**RECORDS SUPPLIED:**

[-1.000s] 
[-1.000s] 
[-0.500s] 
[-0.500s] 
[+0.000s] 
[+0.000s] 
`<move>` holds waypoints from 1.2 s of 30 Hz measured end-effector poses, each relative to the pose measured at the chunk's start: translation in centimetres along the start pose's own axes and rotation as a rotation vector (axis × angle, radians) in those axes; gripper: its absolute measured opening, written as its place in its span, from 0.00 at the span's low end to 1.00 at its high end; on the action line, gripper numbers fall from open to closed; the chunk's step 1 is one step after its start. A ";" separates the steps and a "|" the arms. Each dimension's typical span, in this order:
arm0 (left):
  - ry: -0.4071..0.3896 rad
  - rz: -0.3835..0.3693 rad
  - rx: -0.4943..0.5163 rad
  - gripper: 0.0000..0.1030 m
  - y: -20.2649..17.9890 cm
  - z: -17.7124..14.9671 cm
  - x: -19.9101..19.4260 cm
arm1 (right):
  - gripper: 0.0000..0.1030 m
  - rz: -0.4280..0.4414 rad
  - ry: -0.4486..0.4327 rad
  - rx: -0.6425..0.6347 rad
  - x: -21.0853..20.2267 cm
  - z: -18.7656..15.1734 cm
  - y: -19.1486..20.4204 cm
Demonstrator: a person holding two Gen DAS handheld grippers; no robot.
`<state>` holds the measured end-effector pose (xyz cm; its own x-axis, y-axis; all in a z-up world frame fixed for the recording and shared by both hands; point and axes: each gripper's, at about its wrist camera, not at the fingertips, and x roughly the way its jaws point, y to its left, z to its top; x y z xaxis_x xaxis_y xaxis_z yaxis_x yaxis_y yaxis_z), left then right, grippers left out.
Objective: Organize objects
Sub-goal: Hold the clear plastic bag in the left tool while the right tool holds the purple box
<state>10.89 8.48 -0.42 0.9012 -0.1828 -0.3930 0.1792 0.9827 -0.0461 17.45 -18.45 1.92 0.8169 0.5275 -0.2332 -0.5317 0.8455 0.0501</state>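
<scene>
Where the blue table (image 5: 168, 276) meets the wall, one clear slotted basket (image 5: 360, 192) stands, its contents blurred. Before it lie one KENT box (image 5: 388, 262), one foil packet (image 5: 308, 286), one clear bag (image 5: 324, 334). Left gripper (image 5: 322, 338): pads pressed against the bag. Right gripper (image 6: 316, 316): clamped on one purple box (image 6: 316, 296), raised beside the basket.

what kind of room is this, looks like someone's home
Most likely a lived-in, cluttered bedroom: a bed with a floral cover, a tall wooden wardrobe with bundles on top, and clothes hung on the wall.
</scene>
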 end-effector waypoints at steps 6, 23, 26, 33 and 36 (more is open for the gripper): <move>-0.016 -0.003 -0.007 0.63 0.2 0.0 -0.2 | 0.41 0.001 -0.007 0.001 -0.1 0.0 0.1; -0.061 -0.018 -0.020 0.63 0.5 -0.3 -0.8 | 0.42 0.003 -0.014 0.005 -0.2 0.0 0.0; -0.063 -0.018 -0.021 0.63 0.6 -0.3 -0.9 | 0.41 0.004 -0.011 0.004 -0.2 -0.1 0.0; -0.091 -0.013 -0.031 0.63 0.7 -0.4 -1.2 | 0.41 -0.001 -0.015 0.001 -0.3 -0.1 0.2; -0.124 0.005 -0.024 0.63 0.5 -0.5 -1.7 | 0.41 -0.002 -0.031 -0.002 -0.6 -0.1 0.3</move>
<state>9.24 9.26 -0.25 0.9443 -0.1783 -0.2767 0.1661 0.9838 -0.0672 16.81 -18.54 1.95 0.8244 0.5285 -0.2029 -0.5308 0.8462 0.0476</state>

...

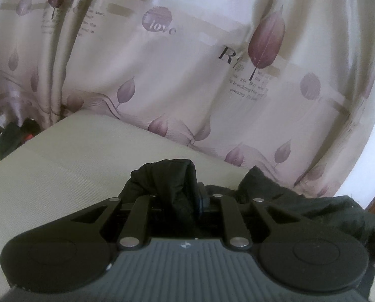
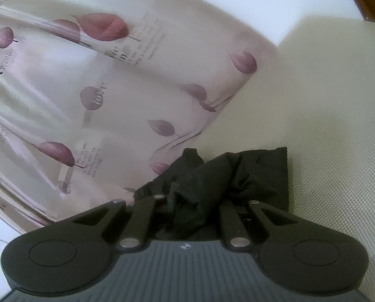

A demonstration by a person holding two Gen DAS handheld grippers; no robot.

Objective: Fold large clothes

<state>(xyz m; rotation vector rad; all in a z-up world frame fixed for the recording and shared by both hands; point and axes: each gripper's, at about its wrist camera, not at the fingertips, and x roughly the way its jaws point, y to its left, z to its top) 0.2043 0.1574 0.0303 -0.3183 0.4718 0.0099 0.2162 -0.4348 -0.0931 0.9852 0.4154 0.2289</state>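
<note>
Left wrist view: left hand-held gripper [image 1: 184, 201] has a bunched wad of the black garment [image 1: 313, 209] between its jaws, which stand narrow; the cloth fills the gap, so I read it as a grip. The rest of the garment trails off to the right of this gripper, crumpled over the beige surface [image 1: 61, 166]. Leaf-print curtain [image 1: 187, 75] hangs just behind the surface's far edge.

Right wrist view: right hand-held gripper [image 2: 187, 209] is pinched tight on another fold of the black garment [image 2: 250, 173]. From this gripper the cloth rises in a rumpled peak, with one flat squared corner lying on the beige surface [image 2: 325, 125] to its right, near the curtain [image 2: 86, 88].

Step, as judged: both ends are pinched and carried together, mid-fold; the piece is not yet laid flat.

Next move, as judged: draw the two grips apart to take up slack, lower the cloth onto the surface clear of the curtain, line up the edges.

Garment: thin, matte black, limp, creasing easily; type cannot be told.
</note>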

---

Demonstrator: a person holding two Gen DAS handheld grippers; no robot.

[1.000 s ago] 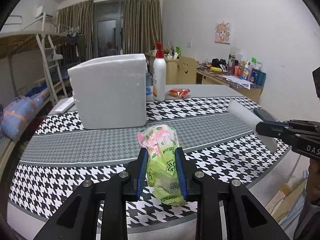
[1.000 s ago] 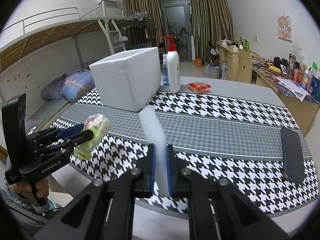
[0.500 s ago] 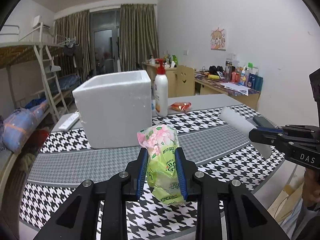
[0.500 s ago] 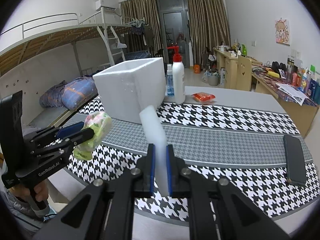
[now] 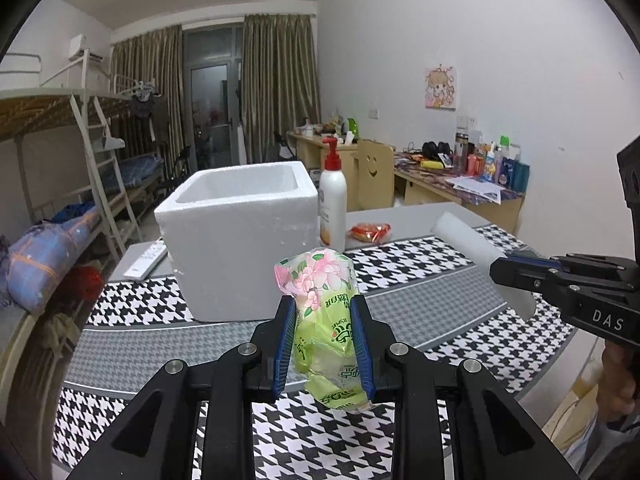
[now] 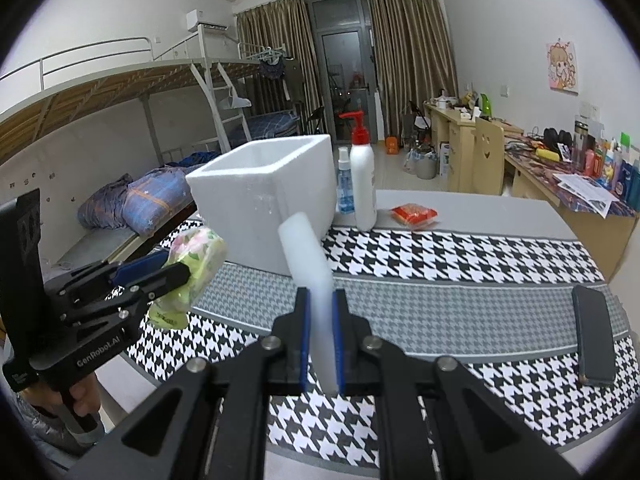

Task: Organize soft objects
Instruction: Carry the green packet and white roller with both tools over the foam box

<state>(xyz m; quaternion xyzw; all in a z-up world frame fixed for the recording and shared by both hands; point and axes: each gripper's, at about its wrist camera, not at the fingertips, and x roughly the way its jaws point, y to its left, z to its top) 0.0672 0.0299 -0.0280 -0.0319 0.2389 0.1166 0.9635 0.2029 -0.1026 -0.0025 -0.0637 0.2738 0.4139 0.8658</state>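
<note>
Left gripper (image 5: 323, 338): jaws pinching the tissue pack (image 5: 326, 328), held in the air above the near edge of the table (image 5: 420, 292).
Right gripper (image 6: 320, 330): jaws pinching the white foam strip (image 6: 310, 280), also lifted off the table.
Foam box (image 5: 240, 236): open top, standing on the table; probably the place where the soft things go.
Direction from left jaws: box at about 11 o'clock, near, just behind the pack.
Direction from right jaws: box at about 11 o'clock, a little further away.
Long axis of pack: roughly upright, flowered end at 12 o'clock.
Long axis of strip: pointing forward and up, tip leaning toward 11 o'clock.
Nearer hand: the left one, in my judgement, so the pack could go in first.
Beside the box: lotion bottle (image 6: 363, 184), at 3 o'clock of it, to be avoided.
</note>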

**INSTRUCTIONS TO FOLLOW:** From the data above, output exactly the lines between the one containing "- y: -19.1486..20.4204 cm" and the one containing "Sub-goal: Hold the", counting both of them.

**RESPONSE:**
  - y: -19.1486..20.4204 cm
Demonstrator: a person holding two Gen DAS handheld grippers; no robot.
`<state>` holds the measured end-effector pose (xyz cm; its own x-axis, y-axis; all in a z-up world frame fixed for the recording and shared by both hands; point and axes: each gripper's, at about its wrist camera, not at the fingertips, and x roughly the way its jaws point, y to its left, z to its top; x y z xaxis_x xaxis_y xaxis_z yaxis_x yaxis_y yaxis_z), left then right, grippers left out.
Objective: Organize objects
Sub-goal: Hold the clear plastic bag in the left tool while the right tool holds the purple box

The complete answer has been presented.